> [Exercise goal]
The listing below should be printed exactly, every line of it. Skip the pictures.

━━━ Collected material ━━━

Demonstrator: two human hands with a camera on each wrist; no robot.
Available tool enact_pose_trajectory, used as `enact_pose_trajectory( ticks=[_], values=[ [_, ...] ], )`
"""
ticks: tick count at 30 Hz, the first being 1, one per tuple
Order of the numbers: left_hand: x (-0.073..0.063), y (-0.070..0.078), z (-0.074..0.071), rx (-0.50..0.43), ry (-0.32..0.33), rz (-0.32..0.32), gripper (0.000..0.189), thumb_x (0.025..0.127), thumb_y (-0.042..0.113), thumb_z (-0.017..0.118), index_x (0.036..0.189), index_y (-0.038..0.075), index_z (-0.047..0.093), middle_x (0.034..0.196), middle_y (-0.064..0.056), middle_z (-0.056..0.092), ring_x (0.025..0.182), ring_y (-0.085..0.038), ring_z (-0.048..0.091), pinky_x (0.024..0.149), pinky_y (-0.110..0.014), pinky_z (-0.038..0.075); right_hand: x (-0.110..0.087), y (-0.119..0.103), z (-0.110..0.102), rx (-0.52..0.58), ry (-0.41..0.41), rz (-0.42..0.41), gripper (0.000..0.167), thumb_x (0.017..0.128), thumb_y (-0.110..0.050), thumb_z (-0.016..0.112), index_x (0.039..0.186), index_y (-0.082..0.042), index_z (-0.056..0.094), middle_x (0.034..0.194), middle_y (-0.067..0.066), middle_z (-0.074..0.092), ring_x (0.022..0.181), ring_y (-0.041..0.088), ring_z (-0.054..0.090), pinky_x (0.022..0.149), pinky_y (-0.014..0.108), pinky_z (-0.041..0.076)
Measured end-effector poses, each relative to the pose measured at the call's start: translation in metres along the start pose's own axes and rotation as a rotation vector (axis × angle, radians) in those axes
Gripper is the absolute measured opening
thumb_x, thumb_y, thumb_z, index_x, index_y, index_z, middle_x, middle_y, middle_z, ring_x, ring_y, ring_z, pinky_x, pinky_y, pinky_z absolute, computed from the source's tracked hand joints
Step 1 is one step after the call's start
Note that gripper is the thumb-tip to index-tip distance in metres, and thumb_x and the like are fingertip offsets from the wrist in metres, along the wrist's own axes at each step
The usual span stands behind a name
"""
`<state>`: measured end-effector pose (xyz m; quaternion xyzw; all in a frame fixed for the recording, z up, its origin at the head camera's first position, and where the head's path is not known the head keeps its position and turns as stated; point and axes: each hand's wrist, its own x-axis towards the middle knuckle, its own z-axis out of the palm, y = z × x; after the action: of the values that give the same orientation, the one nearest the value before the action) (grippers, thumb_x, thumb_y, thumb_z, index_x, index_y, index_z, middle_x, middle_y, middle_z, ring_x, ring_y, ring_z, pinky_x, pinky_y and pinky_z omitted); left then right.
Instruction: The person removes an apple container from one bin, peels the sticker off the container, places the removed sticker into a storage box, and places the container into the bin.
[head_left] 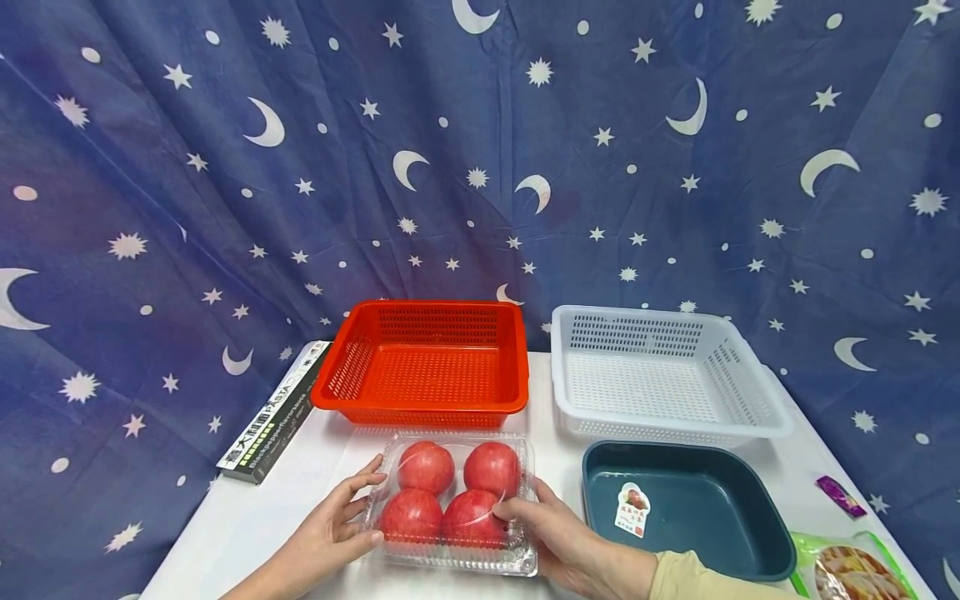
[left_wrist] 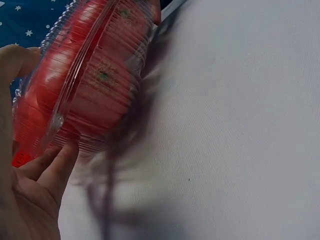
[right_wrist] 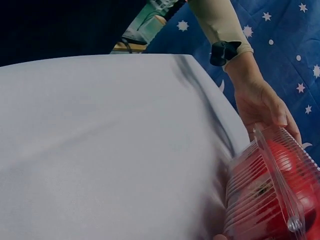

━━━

> [Response to the task]
Demonstrator: two human hands with a camera on each wrist; no robot.
Available tool enact_pose_trajectory, used as `enact_pose_trajectory( ticks=[_], values=[ [_, ...] ], )`
"""
ticks: tick count at 30 Hz, the first being 1, one per tuple
Order of the numbers: left_hand: x (-0.073..0.063), y (-0.070..0.078), z (-0.074..0.071), rx (-0.50..0.43), ry (-0.32..0.33), rz (-0.32..0.32), gripper (0.000..0.189), thumb_x (0.025..0.127), thumb_y (-0.042..0.113), thumb_z (-0.017..0.118), index_x (0.036..0.189), index_y (-0.038..0.075), index_z (-0.047..0.093), middle_x (0.034..0.196), middle_y (-0.064..0.056), middle_z (-0.056..0.092), ring_x (0.025..0.182), ring_y (-0.085..0.038), ring_z (-0.048..0.091), pinky_x (0.024..0.149), pinky_y (-0.110..0.014), pinky_z (-0.038..0.075); right_hand: x (-0.110..0.087), y (-0.119..0.103), z (-0.110..0.102), rx (-0.52..0.58), ry (-0.41..0.41), rz (-0.42..0.41), gripper (0.000..0.167), thumb_x (0.017..0.128), thumb_y (-0.110..0.050), thumb_z (-0.016..0.112), index_x (0.039..0.186), index_y (-0.082..0.042), index_z (-0.056..0.094), middle_x (0.034..0.194), middle_y (-0.067..0.066), middle_z (-0.074..0.092), ring_x (0.022..0.181), ring_y (-0.041..0.088), ring_z (-0.054..0.090), pinky_x (0.022..0.149), pinky_y (-0.014..0.108), pinky_z (-0.041..0.076)
Measured end-effector poses, each relative to the pose measured at the call's start: translation in metres along the start pose's own axes and rotation as a rotation vector (axis × angle, radians) in those axes
Gripper is the absolute measured opening
thumb_x, thumb_y, thumb_z, index_x, index_y, index_z, middle_x, middle_y, middle_z, ring_x, ring_y, ring_z, pinky_x, pinky_y, pinky_z absolute, computed from the source's tracked hand joints
Step 1 is one step after the call's start
Note that gripper is the thumb-tip to index-tip distance in metres, and thumb_x and the like are fingertip offsets from the wrist in metres, along the wrist's own axes at each step
The usual span stands behind a name
"""
`<state>`: measured end-effector pose (xyz m; quaternion xyzw; all in a frame fixed for the recording, z up, its origin at the head camera's first position, and where the head's path is not known the head keeps its position and turns as stated; point and axes: each hand's wrist, its own x-axis towards the middle knuckle, its own z-axis out of the palm, y = z × x; after the action: of the values that give the same orientation, the one nearest the value before the action) (grippers, thumb_x, thumb_y, thumb_z, index_x, index_y, index_z, middle_x, middle_y, middle_z, ring_x, ring_y, ring_z, pinky_x, pinky_y and pinky_z omitted); left then right.
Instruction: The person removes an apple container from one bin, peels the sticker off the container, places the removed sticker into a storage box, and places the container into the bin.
[head_left] 
[left_wrist] 
[right_wrist] 

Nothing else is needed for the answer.